* Your instructions *
Copy out all the data, word for word.

* Information supplied *
☆ ☆ ☆ ☆ ☆ ☆ ☆

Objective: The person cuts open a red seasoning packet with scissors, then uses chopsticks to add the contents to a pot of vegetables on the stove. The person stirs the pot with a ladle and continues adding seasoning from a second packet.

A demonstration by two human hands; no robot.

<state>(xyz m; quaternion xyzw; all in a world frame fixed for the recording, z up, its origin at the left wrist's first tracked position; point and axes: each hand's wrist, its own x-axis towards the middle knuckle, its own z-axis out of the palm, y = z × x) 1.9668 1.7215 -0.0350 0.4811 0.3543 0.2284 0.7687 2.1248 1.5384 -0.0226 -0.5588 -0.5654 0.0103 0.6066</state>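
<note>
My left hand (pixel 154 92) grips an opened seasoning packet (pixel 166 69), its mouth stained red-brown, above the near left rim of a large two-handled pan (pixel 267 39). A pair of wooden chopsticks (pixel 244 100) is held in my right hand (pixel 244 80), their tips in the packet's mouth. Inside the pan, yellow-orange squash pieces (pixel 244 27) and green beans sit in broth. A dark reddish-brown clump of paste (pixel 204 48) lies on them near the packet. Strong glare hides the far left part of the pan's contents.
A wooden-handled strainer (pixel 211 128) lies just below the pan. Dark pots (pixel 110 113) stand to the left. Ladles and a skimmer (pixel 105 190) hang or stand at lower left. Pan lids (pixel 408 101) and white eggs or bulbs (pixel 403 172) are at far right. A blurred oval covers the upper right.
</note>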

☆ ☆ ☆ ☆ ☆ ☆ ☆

* Written response *
Objective: The person cuts open a red seasoning packet with scissors, then uses chopsticks to add the contents to a pot of vegetables on the stove. The person stirs the pot with a ladle and continues adding seasoning from a second packet.

A demonstration by two human hands; no robot.

<state>(xyz m; quaternion xyzw; all in a world frame fixed for the recording, z up, its origin at the left wrist's first tracked position; point and axes: each hand's wrist, its own x-axis towards the middle knuckle, its own z-axis out of the palm, y = z × x) 1.9668 1.7215 -0.0350 0.4811 0.3543 0.2284 0.7687 2.1248 1.5384 -0.0226 -0.5588 -0.5654 0.0103 0.6066</state>
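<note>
My left hand (pixel 154 92) grips an opened seasoning packet (pixel 166 69), its mouth stained red-brown, above the near left rim of a large two-handled pan (pixel 267 39). A pair of wooden chopsticks (pixel 244 100) is held in my right hand (pixel 244 80), their tips in the packet's mouth. Inside the pan, yellow-orange squash pieces (pixel 244 27) and green beans sit in broth. A dark reddish-brown clump of paste (pixel 204 48) lies on them near the packet. Strong glare hides the far left part of the pan's contents.
A wooden-handled strainer (pixel 211 128) lies just below the pan. Dark pots (pixel 110 113) stand to the left. Ladles and a skimmer (pixel 105 190) hang or stand at lower left. Pan lids (pixel 408 101) and white eggs or bulbs (pixel 403 172) are at far right. A blurred oval covers the upper right.
</note>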

Work on this exercise is finished.